Work to be completed:
Repeat the whole of the data, keeping every detail the same.

=== Recorded data ===

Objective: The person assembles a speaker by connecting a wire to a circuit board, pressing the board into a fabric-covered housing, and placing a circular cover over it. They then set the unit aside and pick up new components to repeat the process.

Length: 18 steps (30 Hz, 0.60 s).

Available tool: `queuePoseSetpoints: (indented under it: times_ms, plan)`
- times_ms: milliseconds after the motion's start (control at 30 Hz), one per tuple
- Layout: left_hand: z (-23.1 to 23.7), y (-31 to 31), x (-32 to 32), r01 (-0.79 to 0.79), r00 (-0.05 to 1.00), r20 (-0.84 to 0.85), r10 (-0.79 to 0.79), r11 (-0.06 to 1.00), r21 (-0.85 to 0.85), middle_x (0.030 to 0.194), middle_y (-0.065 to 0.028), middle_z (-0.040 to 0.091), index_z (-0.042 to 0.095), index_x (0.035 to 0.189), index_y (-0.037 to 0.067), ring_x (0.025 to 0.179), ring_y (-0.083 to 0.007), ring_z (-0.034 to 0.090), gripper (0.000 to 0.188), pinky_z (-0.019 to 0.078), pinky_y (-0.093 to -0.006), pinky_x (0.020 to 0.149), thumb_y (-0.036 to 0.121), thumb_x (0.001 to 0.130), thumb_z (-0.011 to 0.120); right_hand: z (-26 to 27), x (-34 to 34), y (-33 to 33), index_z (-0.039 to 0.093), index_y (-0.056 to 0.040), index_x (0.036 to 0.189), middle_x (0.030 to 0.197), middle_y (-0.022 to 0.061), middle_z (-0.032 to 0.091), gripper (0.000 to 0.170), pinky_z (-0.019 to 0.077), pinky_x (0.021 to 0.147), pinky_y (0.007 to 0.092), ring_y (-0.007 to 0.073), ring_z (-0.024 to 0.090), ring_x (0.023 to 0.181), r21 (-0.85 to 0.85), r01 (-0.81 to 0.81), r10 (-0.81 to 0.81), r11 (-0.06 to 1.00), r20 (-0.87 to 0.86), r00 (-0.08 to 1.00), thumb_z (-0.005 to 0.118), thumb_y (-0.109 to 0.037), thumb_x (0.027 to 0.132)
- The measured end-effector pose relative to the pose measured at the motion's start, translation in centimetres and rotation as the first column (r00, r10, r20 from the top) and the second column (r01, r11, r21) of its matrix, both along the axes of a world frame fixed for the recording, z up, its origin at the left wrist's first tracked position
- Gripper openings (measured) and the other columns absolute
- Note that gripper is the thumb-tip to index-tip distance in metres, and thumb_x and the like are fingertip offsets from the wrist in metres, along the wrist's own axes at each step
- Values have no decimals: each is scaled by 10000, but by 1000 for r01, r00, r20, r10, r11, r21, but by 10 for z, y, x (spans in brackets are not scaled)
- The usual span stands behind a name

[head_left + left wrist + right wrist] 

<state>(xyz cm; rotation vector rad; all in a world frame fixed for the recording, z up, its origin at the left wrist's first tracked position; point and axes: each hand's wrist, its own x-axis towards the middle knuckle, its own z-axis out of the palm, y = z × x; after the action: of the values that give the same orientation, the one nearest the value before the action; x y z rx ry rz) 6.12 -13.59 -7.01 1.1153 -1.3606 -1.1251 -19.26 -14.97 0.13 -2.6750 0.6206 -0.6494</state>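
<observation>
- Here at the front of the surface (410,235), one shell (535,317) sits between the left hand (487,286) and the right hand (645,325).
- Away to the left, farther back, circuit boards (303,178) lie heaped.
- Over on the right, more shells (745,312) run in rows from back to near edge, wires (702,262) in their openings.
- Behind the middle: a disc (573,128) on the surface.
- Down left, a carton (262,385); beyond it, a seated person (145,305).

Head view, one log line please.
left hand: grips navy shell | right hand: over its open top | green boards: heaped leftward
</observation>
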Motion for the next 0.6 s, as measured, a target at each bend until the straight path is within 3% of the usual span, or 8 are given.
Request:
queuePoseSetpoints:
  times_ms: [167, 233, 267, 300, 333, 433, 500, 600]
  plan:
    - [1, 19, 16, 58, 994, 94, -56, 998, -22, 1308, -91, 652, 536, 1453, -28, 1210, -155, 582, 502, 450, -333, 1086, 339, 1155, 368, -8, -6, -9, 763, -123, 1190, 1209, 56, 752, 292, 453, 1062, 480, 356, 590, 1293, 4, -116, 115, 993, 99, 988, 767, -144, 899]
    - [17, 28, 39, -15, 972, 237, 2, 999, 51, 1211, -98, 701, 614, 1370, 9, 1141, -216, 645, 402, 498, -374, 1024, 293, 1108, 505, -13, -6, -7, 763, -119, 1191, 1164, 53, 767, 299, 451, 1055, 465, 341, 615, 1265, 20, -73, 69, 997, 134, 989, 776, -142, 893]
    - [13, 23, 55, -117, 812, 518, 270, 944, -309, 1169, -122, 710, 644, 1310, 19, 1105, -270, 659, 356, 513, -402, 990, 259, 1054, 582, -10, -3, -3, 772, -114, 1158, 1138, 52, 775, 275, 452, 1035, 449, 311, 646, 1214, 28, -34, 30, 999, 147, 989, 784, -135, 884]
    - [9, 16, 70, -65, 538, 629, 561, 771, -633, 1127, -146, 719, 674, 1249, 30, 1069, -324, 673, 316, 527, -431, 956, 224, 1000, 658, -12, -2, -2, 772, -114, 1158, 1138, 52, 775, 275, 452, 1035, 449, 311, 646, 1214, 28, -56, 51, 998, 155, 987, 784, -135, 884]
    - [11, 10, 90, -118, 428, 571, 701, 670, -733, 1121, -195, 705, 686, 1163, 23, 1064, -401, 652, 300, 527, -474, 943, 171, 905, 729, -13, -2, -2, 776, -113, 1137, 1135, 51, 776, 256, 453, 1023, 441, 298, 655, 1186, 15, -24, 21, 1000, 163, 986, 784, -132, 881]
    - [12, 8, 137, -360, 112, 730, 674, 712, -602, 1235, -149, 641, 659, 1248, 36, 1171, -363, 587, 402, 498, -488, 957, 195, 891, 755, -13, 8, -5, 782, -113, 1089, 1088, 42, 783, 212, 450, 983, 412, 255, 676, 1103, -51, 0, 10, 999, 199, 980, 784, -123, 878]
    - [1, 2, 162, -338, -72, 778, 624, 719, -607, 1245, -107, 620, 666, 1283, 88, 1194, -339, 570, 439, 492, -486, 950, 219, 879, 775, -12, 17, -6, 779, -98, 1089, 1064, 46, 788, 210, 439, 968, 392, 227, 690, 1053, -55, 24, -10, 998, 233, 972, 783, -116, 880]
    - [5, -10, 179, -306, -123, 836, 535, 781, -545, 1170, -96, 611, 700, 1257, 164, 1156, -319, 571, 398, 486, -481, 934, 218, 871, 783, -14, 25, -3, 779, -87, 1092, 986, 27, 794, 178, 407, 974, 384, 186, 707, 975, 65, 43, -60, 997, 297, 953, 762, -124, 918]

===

Your response:
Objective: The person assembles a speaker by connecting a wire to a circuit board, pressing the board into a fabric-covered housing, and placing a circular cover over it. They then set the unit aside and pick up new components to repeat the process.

Length: 18 steps (30 Hz, 0.60 s).

Available tool: `queuePoseSetpoints: (indented under it: times_ms, plan)`
- times_ms: milliseconds after the motion's start (control at 30 Hz), one per tuple
- Layout: left_hand: z (-23.1 to 23.7), y (-31 to 31), x (-32 to 32), r01 (-0.79 to 0.79), r00 (-0.05 to 1.00), r20 (-0.84 to 0.85), r10 (-0.79 to 0.79), r11 (-0.06 to 1.00), r21 (-0.85 to 0.85), middle_x (0.030 to 0.194), middle_y (-0.065 to 0.028), middle_z (-0.040 to 0.091), index_z (-0.042 to 0.095), index_x (0.035 to 0.189), index_y (-0.037 to 0.067), ring_x (0.025 to 0.179), ring_y (-0.083 to 0.007), ring_z (-0.034 to 0.090), gripper (0.000 to 0.188), pinky_z (-0.019 to 0.078), pinky_y (-0.093 to -0.006), pinky_x (0.020 to 0.149), thumb_y (-0.036 to 0.121), thumb_x (0.001 to 0.130), thumb_z (-0.011 to 0.120); right_hand: z (-26 to 27), x (-34 to 34), y (-33 to 33), index_z (-0.039 to 0.093), index_y (-0.056 to 0.040), index_x (0.036 to 0.189), middle_x (0.030 to 0.197), middle_y (-0.022 to 0.061), middle_z (-0.032 to 0.091), gripper (0.000 to 0.170), pinky_z (-0.019 to 0.077), pinky_x (0.021 to 0.147), pinky_y (0.007 to 0.092), ring_y (-0.007 to 0.073), ring_z (-0.024 to 0.090), ring_x (0.023 to 0.181), r21 (-0.85 to 0.85), r01 (-0.81 to 0.81), r10 (-0.81 to 0.81), r11 (-0.06 to 1.00), r20 (-0.87 to 0.86), r00 (-0.08 to 1.00), thumb_z (-0.005 to 0.118), thumb_y (-0.109 to 0.037), thumb_x (0.027 to 0.132)
- The measured end-effector pose relative to the pose measured at the motion's start, translation in centimetres and rotation as the first column (r00, r10, r20 from the top) and the second column (r01, r11, r21) of its matrix, both along the axes of a world frame fixed for the recording, z up, its origin at the left wrist's first tracked position
- Gripper openings (measured) and the other columns absolute
- Note that gripper is the thumb-tip to index-tip distance in metres, and thumb_x and the like are fingertip offsets from the wrist in metres, along the wrist's own axes at each step
- Values have no decimals: each is scaled by 10000, but by 1000 for r01, r00, r20, r10, r11, r21, but by 10 for z, y, x (spans in brackets are not scaled)
- The usual span stands behind a name

[head_left + left wrist + right wrist] 

<state>(xyz cm; rotation vector rad; all in a world frame fixed for the recording, z up, its origin at the left wrist's first tracked position; point and axes: each hand's wrist, its own x-axis towards the middle knuckle, its own z-axis out of the palm, y = z × x; after the action: of the values that give the same orientation, the one nearest the value before the action; x y z rx ry rz) 6.12 -13.59 -7.01 1.1153 -1.3606 -1.1251 -19.26 -14.97 0.13 -2.6750 0.6206 -0.6494</state>
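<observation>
- Here at the front of the surface (410,235), one shell (535,317) sits between the left hand (487,286) and the right hand (645,325).
- Away to the left, farther back, circuit boards (303,178) lie heaped.
- Over on the right, more shells (745,312) run in rows from back to near edge, wires (702,262) in their openings.
- Behind the middle: a disc (573,128) on the surface.
- Down left, a carton (262,385); beyond it, a seated person (145,305).

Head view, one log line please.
left hand: grips navy shell | right hand: over its open top | green boards: heaped leftward
</observation>
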Motion for the next 0.6 s, as measured, a target at each bend until the straight path is within 3% of the usual span, or 8 are given.
Request:
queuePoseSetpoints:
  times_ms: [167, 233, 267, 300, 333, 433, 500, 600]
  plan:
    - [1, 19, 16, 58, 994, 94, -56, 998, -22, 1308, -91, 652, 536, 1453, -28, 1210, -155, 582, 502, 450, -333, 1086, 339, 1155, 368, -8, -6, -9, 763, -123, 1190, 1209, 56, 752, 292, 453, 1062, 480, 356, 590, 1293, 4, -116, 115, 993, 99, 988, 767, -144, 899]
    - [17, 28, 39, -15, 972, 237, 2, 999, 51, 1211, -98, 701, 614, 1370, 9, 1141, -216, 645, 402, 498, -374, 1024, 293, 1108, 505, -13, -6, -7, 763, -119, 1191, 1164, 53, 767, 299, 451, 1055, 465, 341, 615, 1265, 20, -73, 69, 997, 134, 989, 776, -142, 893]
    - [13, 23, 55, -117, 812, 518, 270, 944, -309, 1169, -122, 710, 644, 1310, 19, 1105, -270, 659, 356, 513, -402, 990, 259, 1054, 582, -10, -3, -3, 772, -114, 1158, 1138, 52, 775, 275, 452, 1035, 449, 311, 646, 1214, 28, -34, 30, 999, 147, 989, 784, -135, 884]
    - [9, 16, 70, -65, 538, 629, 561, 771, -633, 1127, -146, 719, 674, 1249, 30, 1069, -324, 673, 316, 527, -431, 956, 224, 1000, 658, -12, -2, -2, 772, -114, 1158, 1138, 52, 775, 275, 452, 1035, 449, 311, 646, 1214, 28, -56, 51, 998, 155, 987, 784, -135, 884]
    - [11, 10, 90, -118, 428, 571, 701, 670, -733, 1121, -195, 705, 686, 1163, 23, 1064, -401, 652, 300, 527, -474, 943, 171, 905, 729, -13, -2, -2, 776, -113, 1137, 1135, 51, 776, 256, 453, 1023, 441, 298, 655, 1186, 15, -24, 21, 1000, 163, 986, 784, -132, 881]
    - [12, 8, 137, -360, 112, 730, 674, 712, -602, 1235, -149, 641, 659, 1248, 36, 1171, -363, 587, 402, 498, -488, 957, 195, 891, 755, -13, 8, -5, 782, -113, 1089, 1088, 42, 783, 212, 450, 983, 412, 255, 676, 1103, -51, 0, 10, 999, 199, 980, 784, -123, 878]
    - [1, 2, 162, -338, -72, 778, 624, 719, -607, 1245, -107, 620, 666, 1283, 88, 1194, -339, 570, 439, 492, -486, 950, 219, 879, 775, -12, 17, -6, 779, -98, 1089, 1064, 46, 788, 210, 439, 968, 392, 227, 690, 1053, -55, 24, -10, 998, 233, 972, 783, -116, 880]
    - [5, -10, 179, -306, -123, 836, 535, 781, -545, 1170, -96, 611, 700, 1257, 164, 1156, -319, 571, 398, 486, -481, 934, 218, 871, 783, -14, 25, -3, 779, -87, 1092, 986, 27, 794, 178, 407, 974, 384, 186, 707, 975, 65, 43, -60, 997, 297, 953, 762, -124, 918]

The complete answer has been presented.